DESCRIPTION OF THE TASK: Look through the material and copy each line holding "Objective".

GIVEN INFORMATION:
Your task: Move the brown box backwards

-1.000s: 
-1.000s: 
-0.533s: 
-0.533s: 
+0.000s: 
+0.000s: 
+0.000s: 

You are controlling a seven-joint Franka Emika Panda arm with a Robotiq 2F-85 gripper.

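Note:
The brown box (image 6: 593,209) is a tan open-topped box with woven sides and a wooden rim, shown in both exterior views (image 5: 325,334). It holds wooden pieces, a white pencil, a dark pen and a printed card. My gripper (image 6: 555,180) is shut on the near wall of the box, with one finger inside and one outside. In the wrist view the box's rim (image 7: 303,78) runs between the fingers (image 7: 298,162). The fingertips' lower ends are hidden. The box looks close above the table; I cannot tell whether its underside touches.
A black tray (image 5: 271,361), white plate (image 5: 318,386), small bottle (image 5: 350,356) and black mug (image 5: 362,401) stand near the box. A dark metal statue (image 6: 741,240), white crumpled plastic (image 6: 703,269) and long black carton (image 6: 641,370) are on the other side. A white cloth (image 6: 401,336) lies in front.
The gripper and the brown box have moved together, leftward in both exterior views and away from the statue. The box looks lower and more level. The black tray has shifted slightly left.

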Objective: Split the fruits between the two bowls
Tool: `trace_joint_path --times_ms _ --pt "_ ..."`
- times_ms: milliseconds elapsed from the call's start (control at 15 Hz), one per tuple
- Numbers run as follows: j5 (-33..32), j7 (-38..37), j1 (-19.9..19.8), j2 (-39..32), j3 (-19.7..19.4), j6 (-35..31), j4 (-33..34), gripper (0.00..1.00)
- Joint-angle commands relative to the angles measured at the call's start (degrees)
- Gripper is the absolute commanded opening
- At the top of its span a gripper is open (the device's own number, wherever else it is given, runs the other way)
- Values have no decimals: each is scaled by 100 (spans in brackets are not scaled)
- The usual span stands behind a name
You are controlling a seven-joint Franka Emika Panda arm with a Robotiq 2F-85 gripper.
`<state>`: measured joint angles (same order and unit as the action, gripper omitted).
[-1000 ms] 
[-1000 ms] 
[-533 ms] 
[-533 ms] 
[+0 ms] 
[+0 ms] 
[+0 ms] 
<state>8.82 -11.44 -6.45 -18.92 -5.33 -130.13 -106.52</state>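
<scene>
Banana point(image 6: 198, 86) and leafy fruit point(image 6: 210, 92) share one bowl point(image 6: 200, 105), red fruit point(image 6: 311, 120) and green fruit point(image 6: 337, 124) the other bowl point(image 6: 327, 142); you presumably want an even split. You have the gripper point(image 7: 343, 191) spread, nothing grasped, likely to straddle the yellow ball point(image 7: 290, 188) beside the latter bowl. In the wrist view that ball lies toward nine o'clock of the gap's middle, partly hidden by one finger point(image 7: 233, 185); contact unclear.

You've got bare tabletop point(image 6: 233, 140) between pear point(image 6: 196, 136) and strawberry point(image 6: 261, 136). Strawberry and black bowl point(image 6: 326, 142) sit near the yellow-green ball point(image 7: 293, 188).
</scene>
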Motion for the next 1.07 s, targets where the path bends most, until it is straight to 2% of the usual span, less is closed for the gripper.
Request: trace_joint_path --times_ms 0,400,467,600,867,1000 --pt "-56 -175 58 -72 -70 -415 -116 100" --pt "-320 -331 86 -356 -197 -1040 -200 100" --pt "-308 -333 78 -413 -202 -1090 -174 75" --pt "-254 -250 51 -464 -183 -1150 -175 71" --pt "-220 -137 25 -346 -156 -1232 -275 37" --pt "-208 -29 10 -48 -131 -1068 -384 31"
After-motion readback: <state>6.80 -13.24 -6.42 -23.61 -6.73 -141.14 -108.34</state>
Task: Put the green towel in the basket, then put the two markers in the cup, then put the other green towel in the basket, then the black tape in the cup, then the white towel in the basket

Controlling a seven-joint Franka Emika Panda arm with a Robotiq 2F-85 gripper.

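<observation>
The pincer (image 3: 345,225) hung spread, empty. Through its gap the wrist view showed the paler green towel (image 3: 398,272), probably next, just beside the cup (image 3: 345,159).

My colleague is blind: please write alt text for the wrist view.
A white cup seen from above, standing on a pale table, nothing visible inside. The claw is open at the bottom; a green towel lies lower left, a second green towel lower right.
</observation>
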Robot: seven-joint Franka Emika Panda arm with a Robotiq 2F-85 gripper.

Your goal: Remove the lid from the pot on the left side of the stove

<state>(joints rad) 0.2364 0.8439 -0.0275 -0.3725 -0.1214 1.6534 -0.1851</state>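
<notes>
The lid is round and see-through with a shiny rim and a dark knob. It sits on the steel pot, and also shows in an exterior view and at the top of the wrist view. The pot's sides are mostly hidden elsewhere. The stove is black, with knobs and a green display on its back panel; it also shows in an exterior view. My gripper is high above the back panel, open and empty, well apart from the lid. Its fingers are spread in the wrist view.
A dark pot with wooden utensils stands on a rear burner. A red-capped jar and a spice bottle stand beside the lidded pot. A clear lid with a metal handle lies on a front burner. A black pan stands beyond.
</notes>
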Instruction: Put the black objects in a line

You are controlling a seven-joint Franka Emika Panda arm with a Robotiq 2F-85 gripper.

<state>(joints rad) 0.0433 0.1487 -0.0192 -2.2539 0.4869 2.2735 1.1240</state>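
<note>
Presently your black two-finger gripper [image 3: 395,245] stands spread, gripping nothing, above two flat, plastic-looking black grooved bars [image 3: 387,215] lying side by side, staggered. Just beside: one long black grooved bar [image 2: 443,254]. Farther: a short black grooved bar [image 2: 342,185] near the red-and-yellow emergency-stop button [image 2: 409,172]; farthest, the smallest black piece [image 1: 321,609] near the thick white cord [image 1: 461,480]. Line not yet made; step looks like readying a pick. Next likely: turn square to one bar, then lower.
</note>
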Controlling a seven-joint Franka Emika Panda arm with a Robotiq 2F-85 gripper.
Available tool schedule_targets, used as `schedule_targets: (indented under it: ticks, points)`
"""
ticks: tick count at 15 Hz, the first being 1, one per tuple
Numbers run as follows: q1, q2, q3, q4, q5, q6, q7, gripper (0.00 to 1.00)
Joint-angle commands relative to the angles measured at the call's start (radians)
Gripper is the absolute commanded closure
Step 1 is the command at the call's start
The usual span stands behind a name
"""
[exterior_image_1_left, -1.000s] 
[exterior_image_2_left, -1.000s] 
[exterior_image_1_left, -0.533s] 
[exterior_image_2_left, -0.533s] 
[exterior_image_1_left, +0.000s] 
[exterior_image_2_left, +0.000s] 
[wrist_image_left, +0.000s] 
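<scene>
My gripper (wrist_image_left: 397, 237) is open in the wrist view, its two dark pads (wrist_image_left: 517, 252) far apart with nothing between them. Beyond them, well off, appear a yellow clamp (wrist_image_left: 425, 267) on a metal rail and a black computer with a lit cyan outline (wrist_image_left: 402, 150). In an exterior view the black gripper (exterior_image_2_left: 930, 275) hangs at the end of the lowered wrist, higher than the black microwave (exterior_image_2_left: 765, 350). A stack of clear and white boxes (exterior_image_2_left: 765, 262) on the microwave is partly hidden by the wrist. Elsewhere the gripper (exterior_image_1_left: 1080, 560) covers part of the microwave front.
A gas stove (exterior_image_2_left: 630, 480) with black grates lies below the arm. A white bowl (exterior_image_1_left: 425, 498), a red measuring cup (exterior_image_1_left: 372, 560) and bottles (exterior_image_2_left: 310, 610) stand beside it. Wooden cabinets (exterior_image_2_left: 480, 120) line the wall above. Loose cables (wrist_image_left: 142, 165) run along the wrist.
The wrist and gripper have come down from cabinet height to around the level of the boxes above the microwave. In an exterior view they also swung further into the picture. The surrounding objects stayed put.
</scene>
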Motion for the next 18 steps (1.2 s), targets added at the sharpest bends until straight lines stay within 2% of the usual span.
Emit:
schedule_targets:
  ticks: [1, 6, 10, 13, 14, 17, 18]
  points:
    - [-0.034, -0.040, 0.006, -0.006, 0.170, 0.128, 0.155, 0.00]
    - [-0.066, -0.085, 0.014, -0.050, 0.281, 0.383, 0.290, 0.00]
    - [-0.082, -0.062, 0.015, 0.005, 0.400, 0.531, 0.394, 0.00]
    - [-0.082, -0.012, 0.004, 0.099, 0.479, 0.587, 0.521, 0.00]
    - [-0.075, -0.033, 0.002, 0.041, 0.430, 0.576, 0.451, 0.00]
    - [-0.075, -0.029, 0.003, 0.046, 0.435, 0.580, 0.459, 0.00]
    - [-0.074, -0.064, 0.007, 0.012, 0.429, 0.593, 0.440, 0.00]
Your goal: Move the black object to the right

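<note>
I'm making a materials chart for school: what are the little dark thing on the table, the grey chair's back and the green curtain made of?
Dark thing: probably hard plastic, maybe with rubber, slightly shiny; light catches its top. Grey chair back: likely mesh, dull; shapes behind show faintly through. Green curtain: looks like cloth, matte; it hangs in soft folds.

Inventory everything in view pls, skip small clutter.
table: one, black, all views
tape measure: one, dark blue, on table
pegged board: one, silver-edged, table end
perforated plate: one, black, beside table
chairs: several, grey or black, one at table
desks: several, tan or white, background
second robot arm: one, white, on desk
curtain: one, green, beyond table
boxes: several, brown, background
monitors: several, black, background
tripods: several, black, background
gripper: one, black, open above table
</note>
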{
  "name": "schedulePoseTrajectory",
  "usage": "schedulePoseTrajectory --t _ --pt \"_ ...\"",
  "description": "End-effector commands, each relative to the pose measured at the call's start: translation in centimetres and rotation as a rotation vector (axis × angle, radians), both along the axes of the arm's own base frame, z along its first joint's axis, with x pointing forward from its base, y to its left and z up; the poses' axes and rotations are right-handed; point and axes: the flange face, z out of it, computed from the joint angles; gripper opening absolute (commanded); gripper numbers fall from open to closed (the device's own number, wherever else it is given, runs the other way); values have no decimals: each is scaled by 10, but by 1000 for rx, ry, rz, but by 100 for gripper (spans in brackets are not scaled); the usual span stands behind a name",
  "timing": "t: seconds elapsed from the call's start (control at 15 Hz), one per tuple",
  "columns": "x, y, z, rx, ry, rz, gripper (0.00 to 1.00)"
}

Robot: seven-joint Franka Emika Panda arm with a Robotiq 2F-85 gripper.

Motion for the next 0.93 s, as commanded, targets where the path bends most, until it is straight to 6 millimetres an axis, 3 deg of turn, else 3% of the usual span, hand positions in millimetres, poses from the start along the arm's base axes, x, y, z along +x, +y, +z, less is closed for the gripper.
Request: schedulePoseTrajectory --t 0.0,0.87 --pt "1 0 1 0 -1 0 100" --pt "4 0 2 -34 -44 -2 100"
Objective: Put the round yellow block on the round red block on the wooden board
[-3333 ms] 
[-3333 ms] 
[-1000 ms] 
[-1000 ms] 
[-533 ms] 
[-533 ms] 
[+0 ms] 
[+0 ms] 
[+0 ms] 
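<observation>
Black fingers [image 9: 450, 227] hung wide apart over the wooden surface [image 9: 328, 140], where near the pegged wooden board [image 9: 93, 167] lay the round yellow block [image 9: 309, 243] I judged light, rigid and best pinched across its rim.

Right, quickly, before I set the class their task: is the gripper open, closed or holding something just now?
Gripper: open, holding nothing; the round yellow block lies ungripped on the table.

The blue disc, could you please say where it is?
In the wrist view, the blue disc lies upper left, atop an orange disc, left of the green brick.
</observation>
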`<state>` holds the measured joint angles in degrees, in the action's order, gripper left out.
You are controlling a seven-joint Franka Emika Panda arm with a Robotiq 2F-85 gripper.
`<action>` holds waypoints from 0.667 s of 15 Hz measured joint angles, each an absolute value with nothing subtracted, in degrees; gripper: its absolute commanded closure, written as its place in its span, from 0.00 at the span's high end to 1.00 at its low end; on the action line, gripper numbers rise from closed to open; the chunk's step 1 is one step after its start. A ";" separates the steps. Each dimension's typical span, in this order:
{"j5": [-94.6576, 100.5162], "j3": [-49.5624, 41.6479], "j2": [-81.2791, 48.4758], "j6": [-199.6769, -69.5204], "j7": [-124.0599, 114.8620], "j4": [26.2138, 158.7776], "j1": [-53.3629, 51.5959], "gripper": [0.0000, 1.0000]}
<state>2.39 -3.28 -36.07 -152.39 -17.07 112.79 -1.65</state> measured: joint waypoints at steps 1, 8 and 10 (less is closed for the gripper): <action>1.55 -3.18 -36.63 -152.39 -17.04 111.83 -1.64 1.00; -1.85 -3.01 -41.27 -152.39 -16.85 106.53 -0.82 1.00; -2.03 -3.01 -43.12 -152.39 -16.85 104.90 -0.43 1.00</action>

OUTPUT OF THE TASK:
Objective: Split the fruits between the two bowls
Objective: Put the round yellow block on the round red block on the wooden board

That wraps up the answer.